History

St. Paul’s Woldingham

A church in Woldingham was first mentioned in 1270; that church being then, as now, St Agatha’s, about half a mile south of the village green. With the growth of the village’s population in Victorian times, a new, larger, wooden church dedicated to St Paul, was built in 1905 on the site of the current village hall.

However, as Woldingham continued to grow in the 1920s and 1930s, Mr Alexander Shaw, later Lord Craigmyle, in memory of his father-in-law, the Earl of Inchcape, decided to donate a new St Paul’s to the village.

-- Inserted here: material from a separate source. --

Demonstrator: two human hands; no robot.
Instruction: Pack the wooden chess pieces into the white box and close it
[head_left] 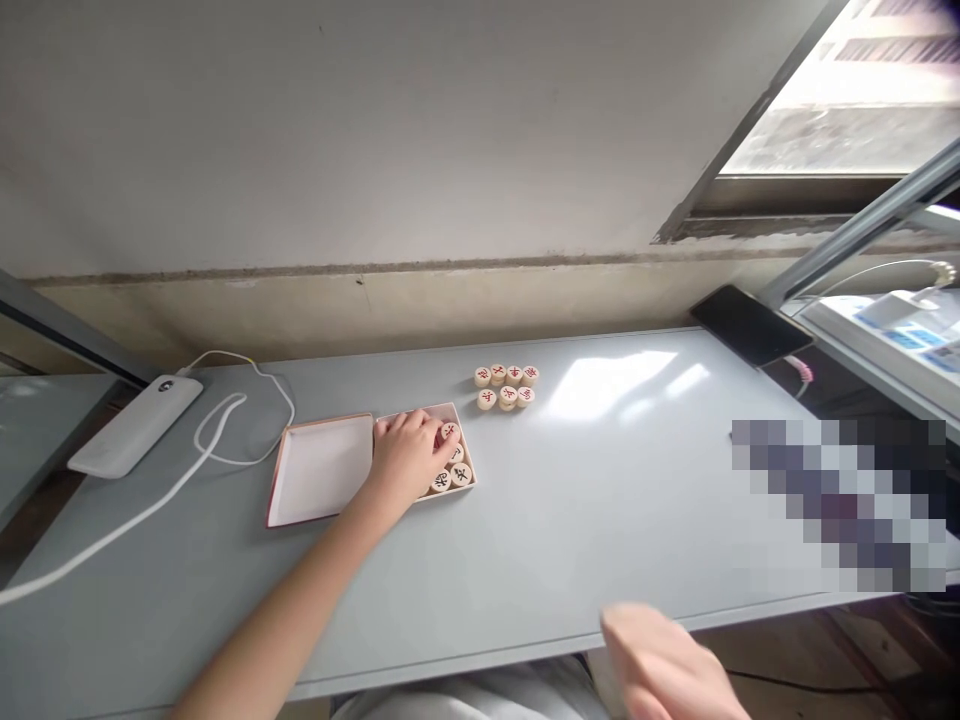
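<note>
My left hand [411,452] reaches into a small open box [474,470] of Chinese chess pieces, its fingers bent down among them. Between its thumb and index finger is a round wooden piece [449,431] with a red character. Other pieces with black characters, such as this one [460,474], lie in the box's right and near part; the hand covers the rest. My right hand [667,665] is at the table's front edge, blurred, its fingers curled out of sight and away from any piece. Beyond the box stand two short rows of red-marked pieces [508,395], some of them stacked.
The box's lid [321,470] lies open on the left. A white power bank [136,425] with a white cable [172,497] sits farther left. A dark phone [752,325] rests at the back right, near a metal frame. A pixelated patch covers the right table end.
</note>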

The church was designed by Sir Herbert Baker in a medieval style and built of flint and stone in 1933. The lettering “Glory to God in the highest and on earth peace” behind the alter is set in agates donated by the Nizam of Hyderabad. The colourful, stained-glass windows were designed by Douglas Strachan and H Hendrie.

In 2007, a new church room, in total harmony with the style of the existing building, was added to St Paul’s.

St. Agatha’s Woldingham

A church at the site of St Agatha’s, about half a mile south of the village centre, was first mentioned in 1270 and is presumed to have been dedicated to the same saint. The existing yew tree at St Agatha’s certainly dates from before 1270. It is believed that a parson’s house or cottage once stood adjacent to the church.

During the Reformation, church goods included a chalice of silver, a pyx of latten, cruets of tin, two altar cloths and various vestments of fustian and silk. All that was kept were a chalice (presumably a cheaper replacement), a cope, a vestment for use as a communion cloth table, two linen cloths and some bells. The rest were sold. Sadly, by 1677, according to John Evelyn, St Agatha’s had fallen into disrepair.

In 1809, Manning and Bray described it as follows: “It stands in a wood distant from any house, and consists of one room about 10 yards long and 7 yards wide”.

Those are largely the dimensions of St Agatha’s today, one of the smallest churches in England and the third highest in Surrey, on top of the North Downs, at some 240 metres (or 790 feet) above sea level.

The earlier church was replaced in 1832 by Mr G F Jones, owner of nearby Upper Court Manor, and restored largely to its present condition by Sir Walpole Greenwell in 1889. St Agatha’s has a country churchyard set in an area of outstanding natural beauty where residents of Woldingham have been laid to rest for many centuries.